### What you should do
All lines of the material below that include the string "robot" are to be copied.

◇ ◇ ◇

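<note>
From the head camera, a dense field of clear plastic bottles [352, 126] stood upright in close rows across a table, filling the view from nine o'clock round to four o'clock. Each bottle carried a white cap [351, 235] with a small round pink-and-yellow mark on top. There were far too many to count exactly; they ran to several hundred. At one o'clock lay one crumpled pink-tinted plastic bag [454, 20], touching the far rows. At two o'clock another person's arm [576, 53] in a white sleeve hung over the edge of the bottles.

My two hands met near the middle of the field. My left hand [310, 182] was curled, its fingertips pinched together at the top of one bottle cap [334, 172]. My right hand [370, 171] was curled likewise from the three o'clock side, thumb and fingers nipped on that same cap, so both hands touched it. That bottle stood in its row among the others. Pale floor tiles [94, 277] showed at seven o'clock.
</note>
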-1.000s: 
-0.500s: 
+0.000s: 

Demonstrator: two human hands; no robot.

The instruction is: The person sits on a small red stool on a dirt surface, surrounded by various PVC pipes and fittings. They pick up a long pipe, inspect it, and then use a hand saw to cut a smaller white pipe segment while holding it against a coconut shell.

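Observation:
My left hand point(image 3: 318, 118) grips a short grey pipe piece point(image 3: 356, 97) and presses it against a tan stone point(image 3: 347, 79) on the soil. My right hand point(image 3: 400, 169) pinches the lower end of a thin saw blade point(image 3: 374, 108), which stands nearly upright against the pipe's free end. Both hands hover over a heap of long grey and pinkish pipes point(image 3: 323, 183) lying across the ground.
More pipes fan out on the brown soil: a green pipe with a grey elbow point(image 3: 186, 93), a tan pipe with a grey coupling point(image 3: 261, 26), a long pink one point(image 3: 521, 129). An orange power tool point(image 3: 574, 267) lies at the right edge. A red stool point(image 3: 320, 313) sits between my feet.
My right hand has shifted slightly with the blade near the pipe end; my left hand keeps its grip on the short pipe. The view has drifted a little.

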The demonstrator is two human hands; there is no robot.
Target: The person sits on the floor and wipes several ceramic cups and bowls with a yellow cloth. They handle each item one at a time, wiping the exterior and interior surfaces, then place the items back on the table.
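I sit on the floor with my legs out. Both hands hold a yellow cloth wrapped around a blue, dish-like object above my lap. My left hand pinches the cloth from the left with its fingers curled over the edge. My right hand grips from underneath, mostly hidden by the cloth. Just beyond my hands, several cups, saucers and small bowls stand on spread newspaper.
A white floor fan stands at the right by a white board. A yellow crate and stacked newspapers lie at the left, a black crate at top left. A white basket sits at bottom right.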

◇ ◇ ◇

### Task output
Demonstrator: two human hands; no robot.
The demonstrator is two human hands; there is no robot.

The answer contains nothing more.